A lot of applications require the ability to detect whether a new observation belongs to the same distribution as the existing observations. The application we are building now detects the opposite. Anomaly Detection is a filed interested in detecting abnormal or unusual observations.
Suppose you are a credit card holder. And on unfortunate day your card got stolen. Payment Processor Companies (like PayPal or Payoneer) do keep a track of your usage pattern. If a dramatic change in your usage pattern happens, you will be notified.
Outlier detection (also known as anomaly detection) is the process of finding data objects with behaviors that are very different from expectation. Such objects are called outliers or anomalies.
Data Mining. Concepts and Techniques by Han et al.
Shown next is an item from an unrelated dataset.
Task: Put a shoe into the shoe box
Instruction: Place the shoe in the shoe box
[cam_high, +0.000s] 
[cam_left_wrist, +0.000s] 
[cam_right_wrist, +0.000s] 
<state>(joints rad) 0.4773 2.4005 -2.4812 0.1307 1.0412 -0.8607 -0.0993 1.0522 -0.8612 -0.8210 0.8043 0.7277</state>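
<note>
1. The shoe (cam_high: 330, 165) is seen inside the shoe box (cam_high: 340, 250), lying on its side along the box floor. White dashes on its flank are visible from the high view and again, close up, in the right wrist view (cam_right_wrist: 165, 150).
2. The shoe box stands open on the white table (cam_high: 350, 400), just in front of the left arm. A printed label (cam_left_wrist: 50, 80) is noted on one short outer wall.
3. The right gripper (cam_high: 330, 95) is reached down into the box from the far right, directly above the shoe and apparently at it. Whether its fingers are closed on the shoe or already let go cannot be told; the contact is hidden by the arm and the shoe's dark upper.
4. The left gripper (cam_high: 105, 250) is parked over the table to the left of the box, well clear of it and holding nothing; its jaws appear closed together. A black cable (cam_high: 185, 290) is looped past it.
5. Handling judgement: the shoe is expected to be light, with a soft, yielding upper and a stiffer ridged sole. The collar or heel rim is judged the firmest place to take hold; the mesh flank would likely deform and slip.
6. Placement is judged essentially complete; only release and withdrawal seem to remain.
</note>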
Workflow for Anomaly Detection:
- Generate a signal/data that would represent what is “normal” in our dataset
- Train our classifier on those “normal” features represented in our dataset
- Generate a Window Function to reconstruct the original signal/data
- Calculate the error/distance between the reconstructed signal and the one we are analyzing at the moment
- Detect anomaly in data represented by a spike in the error function
Introduction in Anomaly Detection
In our project we are going to observe a waveform for a period of time. The waveform will have some kind of a regular shape. The regular shape indicates some sort of a normal behavior. A deviation from this pattern may indicate that something funny is going on.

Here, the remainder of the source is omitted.